DIRECTIONS FOR THIS TASK:
Every line of the material should be output exactly as written.

INPUT DATA:
--

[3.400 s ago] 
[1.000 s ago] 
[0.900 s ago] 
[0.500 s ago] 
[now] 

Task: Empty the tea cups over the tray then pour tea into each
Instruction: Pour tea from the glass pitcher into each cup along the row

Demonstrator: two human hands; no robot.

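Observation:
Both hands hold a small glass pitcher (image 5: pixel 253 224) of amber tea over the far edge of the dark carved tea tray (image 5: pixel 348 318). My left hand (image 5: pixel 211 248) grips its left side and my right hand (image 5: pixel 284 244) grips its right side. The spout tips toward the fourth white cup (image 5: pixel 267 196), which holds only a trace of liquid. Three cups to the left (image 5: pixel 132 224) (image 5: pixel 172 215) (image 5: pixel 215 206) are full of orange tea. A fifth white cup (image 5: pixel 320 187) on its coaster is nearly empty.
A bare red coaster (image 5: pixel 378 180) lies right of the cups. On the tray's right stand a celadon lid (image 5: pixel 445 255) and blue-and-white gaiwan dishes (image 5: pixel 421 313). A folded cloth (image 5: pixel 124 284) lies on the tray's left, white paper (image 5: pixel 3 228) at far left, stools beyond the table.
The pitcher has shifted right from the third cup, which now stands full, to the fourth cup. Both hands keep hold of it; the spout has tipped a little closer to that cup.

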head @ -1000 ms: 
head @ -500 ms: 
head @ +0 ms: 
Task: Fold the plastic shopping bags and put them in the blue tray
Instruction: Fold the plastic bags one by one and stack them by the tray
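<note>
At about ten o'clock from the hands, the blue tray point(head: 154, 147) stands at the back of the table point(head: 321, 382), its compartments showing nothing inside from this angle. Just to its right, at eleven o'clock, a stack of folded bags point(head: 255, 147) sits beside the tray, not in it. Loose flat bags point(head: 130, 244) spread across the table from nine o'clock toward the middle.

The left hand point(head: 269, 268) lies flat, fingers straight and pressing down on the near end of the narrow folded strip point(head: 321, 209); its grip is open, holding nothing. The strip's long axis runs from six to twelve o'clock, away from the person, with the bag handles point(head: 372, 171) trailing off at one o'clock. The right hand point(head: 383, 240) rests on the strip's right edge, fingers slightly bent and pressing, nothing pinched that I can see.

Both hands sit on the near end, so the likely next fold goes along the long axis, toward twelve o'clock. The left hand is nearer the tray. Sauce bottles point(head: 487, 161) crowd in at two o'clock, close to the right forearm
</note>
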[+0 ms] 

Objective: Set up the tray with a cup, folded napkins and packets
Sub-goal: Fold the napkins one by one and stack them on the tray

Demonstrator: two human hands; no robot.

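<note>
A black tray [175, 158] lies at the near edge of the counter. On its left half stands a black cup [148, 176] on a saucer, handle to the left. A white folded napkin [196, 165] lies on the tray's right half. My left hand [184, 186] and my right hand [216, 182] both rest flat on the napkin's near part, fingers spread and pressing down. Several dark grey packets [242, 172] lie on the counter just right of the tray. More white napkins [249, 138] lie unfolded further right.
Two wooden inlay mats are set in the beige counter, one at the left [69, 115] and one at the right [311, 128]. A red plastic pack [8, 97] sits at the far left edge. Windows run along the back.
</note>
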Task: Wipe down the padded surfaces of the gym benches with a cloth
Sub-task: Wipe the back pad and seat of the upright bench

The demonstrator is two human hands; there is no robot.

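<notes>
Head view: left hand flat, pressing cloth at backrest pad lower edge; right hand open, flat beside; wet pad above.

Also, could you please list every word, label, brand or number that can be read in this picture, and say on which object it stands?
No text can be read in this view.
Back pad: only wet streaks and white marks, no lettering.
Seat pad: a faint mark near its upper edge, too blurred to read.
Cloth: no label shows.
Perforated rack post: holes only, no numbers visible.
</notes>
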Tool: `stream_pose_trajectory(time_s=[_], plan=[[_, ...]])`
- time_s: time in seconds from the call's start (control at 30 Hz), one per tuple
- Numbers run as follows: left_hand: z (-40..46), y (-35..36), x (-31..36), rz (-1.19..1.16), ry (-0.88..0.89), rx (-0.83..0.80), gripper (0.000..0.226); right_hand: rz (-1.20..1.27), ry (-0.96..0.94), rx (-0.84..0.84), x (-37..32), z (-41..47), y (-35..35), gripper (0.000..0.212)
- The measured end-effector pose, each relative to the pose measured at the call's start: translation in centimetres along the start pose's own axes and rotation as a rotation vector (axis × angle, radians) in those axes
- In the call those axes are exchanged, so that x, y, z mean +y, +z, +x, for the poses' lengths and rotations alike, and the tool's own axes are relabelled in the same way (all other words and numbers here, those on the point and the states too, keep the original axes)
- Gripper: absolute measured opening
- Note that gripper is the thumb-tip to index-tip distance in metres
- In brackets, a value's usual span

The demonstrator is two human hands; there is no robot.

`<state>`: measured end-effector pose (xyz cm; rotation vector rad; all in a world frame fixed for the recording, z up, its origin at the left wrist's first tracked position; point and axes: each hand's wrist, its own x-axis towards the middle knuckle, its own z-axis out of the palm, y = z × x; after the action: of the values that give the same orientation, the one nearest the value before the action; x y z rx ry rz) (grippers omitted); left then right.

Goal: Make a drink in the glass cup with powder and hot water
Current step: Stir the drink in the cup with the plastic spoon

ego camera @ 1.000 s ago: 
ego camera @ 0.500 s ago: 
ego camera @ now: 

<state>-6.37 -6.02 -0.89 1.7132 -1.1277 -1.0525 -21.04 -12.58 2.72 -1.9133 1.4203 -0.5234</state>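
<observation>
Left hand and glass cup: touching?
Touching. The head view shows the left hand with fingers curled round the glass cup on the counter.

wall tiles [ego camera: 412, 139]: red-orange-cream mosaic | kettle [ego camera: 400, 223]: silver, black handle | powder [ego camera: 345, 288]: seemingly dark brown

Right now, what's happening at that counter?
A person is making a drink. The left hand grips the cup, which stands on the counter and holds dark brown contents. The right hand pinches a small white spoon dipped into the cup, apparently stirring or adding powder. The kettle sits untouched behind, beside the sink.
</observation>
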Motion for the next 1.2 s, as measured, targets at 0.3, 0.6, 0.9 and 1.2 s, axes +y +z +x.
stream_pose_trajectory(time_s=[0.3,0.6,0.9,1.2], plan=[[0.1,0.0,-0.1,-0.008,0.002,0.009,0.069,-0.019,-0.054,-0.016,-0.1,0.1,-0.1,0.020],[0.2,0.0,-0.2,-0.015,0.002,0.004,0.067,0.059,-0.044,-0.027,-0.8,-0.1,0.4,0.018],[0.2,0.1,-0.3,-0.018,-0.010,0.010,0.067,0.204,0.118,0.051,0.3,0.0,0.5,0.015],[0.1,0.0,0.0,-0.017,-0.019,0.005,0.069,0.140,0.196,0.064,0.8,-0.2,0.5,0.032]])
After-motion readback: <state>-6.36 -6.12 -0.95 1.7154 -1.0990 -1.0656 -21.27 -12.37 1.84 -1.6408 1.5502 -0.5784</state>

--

TASK RESULT:
[3.400 s ago] 
[1.000 s ago] 
[0.900 s ago] 
[0.500 s ago] 
[now] 

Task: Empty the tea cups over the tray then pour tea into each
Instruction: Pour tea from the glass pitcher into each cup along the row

Demonstrator: two human hands; no robot.

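Observation:
Both hands hold a small glass pitcher (image 5: pixel 253 224) of amber tea over the far edge of the dark carved tea tray (image 5: pixel 348 318). My left hand (image 5: pixel 211 248) grips its left side and my right hand (image 5: pixel 284 244) grips its right side. The spout tips toward the fourth white cup (image 5: pixel 267 196), which holds only a trace of liquid. Three cups to the left (image 5: pixel 132 224) (image 5: pixel 172 215) (image 5: pixel 215 206) are full of orange tea. A fifth white cup (image 5: pixel 320 187) on its coaster is nearly empty.
A bare red coaster (image 5: pixel 378 180) lies right of the cups. On the tray's right stand a celadon lid (image 5: pixel 445 255) and blue-and-white gaiwan dishes (image 5: pixel 421 313). A folded cloth (image 5: pixel 124 284) lies on the tray's left, white paper (image 5: pixel 3 228) at far left, stools beyond the table.
The pitcher has shifted right from the third cup, which now stands full, to the fourth cup. Both hands keep hold of it; the spout has tipped a little closer to that cup.
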
head @ -1000 ms: 
head @ -500 ms: 
head @ +0 ms: 
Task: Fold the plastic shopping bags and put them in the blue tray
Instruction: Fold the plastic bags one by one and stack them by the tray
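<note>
At about ten o'clock from the hands, the blue tray point(head: 154, 147) stands at the back of the table point(head: 321, 382), its compartments showing nothing inside from this angle. Just to its right, at eleven o'clock, a stack of folded bags point(head: 255, 147) sits beside the tray, not in it. Loose flat bags point(head: 130, 244) spread across the table from nine o'clock toward the middle.

The left hand point(head: 269, 268) lies flat, fingers straight and pressing down on the near end of the narrow folded strip point(head: 321, 209); its grip is open, holding nothing. The strip's long axis runs from six to twelve o'clock, away from the person, with the bag handles point(head: 372, 171) trailing off at one o'clock. The right hand point(head: 383, 240) rests on the strip's right edge, fingers slightly bent and pressing, nothing pinched that I can see.

Both hands sit on the near end, so the likely next fold goes along the long axis, toward twelve o'clock. The left hand is nearer the tray. Sauce bottles point(head: 487, 161) crowd in at two o'clock, close to the right forearm
</note>
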[+0 ms] 

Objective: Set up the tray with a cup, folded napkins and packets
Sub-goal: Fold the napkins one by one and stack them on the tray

Demonstrator: two human hands; no robot.

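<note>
A black tray [175, 158] lies at the near edge of the counter. On its left half stands a black cup [148, 176] on a saucer, handle to the left. A white folded napkin [196, 165] lies on the tray's right half. My left hand [184, 186] and my right hand [216, 182] both rest flat on the napkin's near part, fingers spread and pressing down. Several dark grey packets [242, 172] lie on the counter just right of the tray. More white napkins [249, 138] lie unfolded further right.
Two wooden inlay mats are set in the beige counter, one at the left [69, 115] and one at the right [311, 128]. A red plastic pack [8, 97] sits at the far left edge. Windows run along the back.
</note>
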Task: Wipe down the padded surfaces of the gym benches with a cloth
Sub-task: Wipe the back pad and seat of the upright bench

The demonstrator is two human hands; there is no robot.

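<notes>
Head view: left hand flat, pressing cloth at backrest pad lower edge; right hand open, flat beside; wet pad above.

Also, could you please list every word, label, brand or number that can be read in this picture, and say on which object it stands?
No text can be read in this view.
Back pad: only wet streaks and white marks, no lettering.
Seat pad: a faint mark near its upper edge, too blurred to read.
Cloth: no label shows.
Perforated rack post: holes only, no numbers visible.
</notes>
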Tool: `stream_pose_trajectory(time_s=[_], plan=[[_, ...]])`
- time_s: time in seconds from the call's start (control at 30 Hz), one per tuple
- Numbers run as follows: left_hand: z (-40..46), y (-35..36), x (-31..36), rz (-1.19..1.16), ry (-0.88..0.89), rx (-0.83..0.80), gripper (0.000..0.226); right_hand: rz (-1.20..1.27), ry (-0.96..0.94), rx (-0.84..0.84), x (-37..32), z (-41..47), y (-35..35), gripper (0.000..0.212)
- The measured end-effector pose, each relative to the pose measured at the call's start: translation in centimetres along the start pose's own axes and rotation as a rotation vector (axis × angle, radians) in those axes
- In the call those axes are exchanged, so that x, y, z mean +y, +z, +x, for the poses' lengths and rotations alike, and the tool's own axes are relabelled in the same way (all other words and numbers here, those on the point and the states too, keep the original axes)
- Gripper: absolute measured opening
- Note that gripper is the thumb-tip to index-tip distance in metres
- In brackets, a value's usual span

The demonstrator is two human hands; there is no robot.

`<state>`: measured end-effector pose (xyz cm; rotation vector rad; all in a world frame fixed for the recording, z up, its origin at the left wrist's first tracked position; point and axes: each hand's wrist, its own x-axis towards the middle knuckle, its own z-axis out of the palm, y = z × x; after the action: of the values that give the same orientation, the one nearest the value before the action; x y z rx ry rz) (grippers omitted); left then right.

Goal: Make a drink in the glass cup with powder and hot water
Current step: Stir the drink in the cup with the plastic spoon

ego camera @ 1.000 s ago: 
ego camera @ 0.500 s ago: 
ego camera @ now: 

<state>-6.37 -6.02 -0.89 1.7132 -1.1277 -1.0525 -21.04 -12.58 2.72 -1.9133 1.4203 -0.5234</state>
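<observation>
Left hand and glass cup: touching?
Touching. The head view shows the left hand with fingers curled round the glass cup on the counter.

wall tiles [ego camera: 412, 139]: red-orange-cream mosaic | kettle [ego camera: 400, 223]: silver, black handle | powder [ego camera: 345, 288]: seemingly dark brown

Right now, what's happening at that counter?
A person is making a drink. The left hand grips the cup, which stands on the counter and holds dark brown contents. The right hand pinches a small white spoon dipped into the cup, apparently stirring or adding powder. The kettle sits untouched behind, beside the sink.
</observation>
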Motion for the next 1.2 s, as measured, targets at 0.3, 0.6, 0.9 and 1.2 s, axes +y +z +x.
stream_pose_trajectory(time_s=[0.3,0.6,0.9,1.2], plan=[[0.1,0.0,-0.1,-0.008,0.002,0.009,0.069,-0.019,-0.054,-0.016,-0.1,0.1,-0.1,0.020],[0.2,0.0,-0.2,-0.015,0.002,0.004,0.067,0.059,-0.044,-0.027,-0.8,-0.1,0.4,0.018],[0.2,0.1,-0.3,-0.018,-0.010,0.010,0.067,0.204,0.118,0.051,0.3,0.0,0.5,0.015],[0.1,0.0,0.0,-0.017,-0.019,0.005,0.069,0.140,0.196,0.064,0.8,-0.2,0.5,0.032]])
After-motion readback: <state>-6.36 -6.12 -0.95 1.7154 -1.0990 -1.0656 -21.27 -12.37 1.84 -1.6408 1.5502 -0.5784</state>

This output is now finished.